1. Technical Field
The invention relates generally to integrated circuit (IC) chip packaging, and more particularly, to an IC chip package having a force-adjustable member between the stiffener and printed circuit board (PCB).
2. Background Art
Referring to FIG. 1, conventional integrated circuit (IC) chip package 10 includes IC chip(s) 12 packaged on a single (not shown) or multiple chip carrier 14 that mates with a printed circuit board (PCB) 16 via a land grid array (LGA) connector 18. Chip package 10 further includes a module lid 26 and a metal stiffener 22, which may have a rigid insulator 24 therein to prevent metal stiffener 22 from shorting the underside of PCB 16. Module lid 26 may include a piston 28 and an adjustable spar 30, which provide thermal and mechanical accommodation of IC chip(s) 12. However, piston 28 and spar 30 are not always used. Metal stiffener 22 and module lid 26 are coupled together by screws/bolts 32 to hold chip package 10 together. A heat sink (not shown) may be provided over lid 26. LGA connector 18 may be interconnected to PCB 16 with a mechanical spring array (referred to as a double-LGA connector) or with a solder ball array (referred to as a hybrid LGA/BGA connector).
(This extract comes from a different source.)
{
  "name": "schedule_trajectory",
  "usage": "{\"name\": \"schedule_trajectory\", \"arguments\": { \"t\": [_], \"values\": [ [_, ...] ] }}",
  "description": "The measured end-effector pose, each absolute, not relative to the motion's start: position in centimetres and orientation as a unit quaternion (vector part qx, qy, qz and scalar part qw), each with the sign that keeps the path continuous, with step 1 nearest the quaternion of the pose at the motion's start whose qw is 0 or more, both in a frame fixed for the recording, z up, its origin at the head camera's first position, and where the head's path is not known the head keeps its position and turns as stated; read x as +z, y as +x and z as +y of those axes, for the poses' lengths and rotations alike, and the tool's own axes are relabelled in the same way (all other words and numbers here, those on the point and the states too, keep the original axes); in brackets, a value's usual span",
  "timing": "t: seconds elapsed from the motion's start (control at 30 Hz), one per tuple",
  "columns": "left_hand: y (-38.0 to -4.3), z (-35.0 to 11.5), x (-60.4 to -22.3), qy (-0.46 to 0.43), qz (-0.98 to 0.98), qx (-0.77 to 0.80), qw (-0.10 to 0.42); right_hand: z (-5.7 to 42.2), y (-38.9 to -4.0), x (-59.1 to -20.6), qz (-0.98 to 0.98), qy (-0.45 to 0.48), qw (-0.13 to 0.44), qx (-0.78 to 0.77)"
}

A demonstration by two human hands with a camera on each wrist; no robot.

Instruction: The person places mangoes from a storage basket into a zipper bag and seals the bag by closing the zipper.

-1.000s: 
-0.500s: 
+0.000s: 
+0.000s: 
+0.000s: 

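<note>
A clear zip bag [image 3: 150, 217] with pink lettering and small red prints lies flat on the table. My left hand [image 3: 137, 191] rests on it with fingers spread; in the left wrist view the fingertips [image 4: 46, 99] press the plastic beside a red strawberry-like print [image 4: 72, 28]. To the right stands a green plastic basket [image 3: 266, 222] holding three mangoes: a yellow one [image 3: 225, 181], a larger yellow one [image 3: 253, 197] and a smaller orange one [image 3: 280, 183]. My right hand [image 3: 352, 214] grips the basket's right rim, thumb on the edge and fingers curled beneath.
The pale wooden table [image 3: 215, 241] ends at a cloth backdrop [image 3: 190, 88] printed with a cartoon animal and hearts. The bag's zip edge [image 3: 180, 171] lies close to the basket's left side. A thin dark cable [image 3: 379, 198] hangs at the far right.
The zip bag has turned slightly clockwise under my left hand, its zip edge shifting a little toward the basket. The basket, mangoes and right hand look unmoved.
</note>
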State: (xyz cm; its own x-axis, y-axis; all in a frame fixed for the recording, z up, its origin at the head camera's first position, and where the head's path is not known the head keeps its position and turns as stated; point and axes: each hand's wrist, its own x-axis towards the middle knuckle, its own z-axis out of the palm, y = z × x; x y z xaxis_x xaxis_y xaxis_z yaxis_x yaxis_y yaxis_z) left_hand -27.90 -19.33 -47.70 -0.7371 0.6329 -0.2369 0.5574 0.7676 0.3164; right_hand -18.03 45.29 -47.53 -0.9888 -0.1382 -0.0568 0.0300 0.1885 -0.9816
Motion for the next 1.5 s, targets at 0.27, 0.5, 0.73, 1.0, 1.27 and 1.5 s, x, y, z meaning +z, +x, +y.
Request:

Ideally, chip package 10 has uniform force applied to chip carrier 14 and PCB 16. Although an individual spring within LGA connector 18 requires only 20-30 grams to insure robust performance over product lifetime, spring force is notoriously non-uniform, especially on a large multichip carrier 14. As a result, the spring force can vary at different locations on LGA connector 18. There are several causes of the non-uniformity of spring force. First, the retention screws/bolts 32 are of necessity outside the periphery of PCB 16. The collective spring forces thus tend to flex chip carrier 14, PCB 16 and/or metal stiffener 22, and locally tends to push parts away from each other. This situation also tends to relax contacts in the center of LGA connector 18. Second, PCBs 16 and chip carriers 14 originate having significant non-planarity, which varies in magnitude and pattern from part to part.
To insure that even the lowest force sites reach the minimum required spring force, the total clamping, or retention, force applied by screws/bolts 32 must be increased, typically to the equivalent of 90-105 grams per contact (i.e., a 4× overload). Unfortunately, the high clamping forces can introduce excessive flexural stress. One possible method to address this problem is to provide additional layers to the carrier, but this approach impacts cost and electrical performance. By another method, as shown in FIGS. 2 and 3, a polymer bulls-eye structure 36 may be added above rigid insulator 24 to help compensate for flexure by reinforcing the pressure at the center of chip package 10. Polymer bulls-eye structure 36 prevents having to increase the retention force of screws/bolts 32 even further, but requires dimensional consistency of the chip carrier 14, PBC 16 and stiffener 22. Unfortunately, the problems described above remain because the peripheral screws/bolts 32 are used both for chip package 10 assembly and to generate spring force.